Questo suo essere così beatamente estraneo ai cliché omologanti, come lo Scanio protagonista di The Repairman, si riflette con lucori e carezze nel ricco lavoro finito, nei versi misurati e attenti, nella generosa quantità di ottima musica e nella solare serenità che riesce a comunicare, pur parlando di temi pesanti, della follia diffusa all’inseguimento continuo di infelici felicità materiali, di immigrazione e problemi economici, di ricca mediocrità al comando e di difficili tentativi di comunicazione. Il segreto è certo in questo equilibrio raggiunto.
Il primo brano, molto bello, subito a catalizzare l’attenzione, è il manifesto delle intenzioni, un intimo gioco di voce e piano (suona bene anche quello!), una poesia che parte dalla follia per arrivare allo squilibrio più generale, alla fragilità umana e alla meraviglia incompresa, e non ci resta che prendere atto di essere ormai tutti “Ufficialmente pazzi”.
Dopo il divertissment de “Io sono il massimo” arriva la cantautorale “Andiamo in pace” sorretta anche dalla chitarra del virtuoso Pino Forastiere, per tratteggiare con poesia la condizione dei nuovi poveri, quelli che hanno perduto tutto per le inspiegabili illogiche dell’economia. Condizione di emarginazione condivisa da “King, un nome da re”, scaricatore ai mercati generali di Milano, armato per difesa, che nella visione della luna addolcisce l’anima nel ricordo di un amore, una madre e una terra lontana.
In amore spesso la difficoltà è proprio quella di sapersi dire l’essenziale, “Sono le parole” che, nell’abbondanza del nulla, è difficile dirsi, “le parole più belle che a volte mancano all’amore”, il non detto che non si lascia intuire. Al primo singolo, “Tutto quello che resta” del perduto amore, dal leggero ritmo sudamericano, segue l’approfondimento del tema, perché a volte non resta nemmeno il ricordo, quando la magia si spegne, e non basta ricordare “L’egoista” che si è stati. Bella la coda chitarristica, della’ottimo Forastiere che ricorda le “Aerial boundaries” di Michael Hedges.

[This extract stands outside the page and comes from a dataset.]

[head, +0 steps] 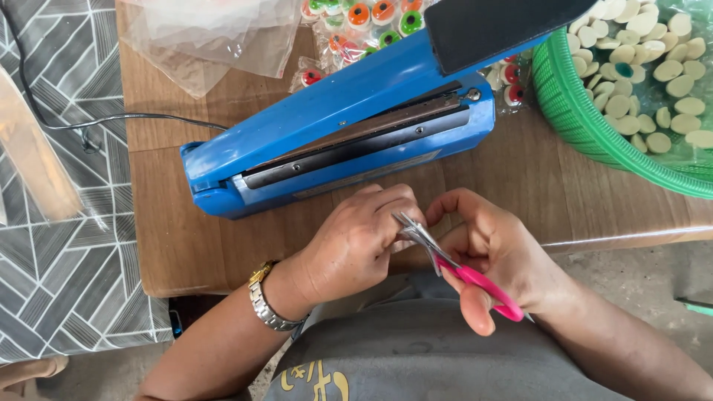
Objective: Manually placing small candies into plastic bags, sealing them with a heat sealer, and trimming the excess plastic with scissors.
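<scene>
two hands meet near the table edge: the right hand [496,249] is closed on pink scissors [454,269], blades slightly parted by the left hand [360,241], whose pinch hides what it holds; a slip could nick fingers. far behind the blue sealer [334,122] lie clear bags [212,33] of colourful candy [360,22]; green basket [572,96] far right

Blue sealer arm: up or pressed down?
Up. The blue heat sealer has its arm raised at the handle end, leaving an open wedge above the dark sealing strip. Nothing lies in that gap.
</scene>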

Il valzer di “La Caroppa e Carmelo casalingo”, il cui micidiale refrain continua a tornarmi nella mente, è la storia, di qualche tempo fa, di un altro amore sufficiente, pur in assenza di denaro, tanto che lei lavora a servizio mentre lui l’attende alla fermata, con una passione inestinguibile che fa invidia. Un mondo rurale e semplice che, questa storia è ambientata a Taranto, è stato cancellato da un falso progresso che ha distrutto campagne e relazioni.
Emozionante la richiesta d’amore di “Fino alle ossa”, dalla titanica ascendenza degregoriana, una “Father and son” che sempre si ripete, una difficoltà comunicativa che spesso si risolve col tempo, con l’età, anche se quel bisogno bambino avrà lasciato comunque cicatrici profonde. Una dichiarazione d’amore limpida e delicata è invece “Per sempre”, perché quelle parole da dire vanno dette, assolutamente, e dimostrate.
E se un amore va, alla fine “Che ci importa” del mondo?
“A night in Manduria” parla senza dire, lascia immaginare diverse fasi di luce, e qui Pallante mostra tutta la sua maestria allo strumento, la tecnica sopraffine e la capacità di veicolare l’ascoltatore nei paesaggi sonori che è capace di creare.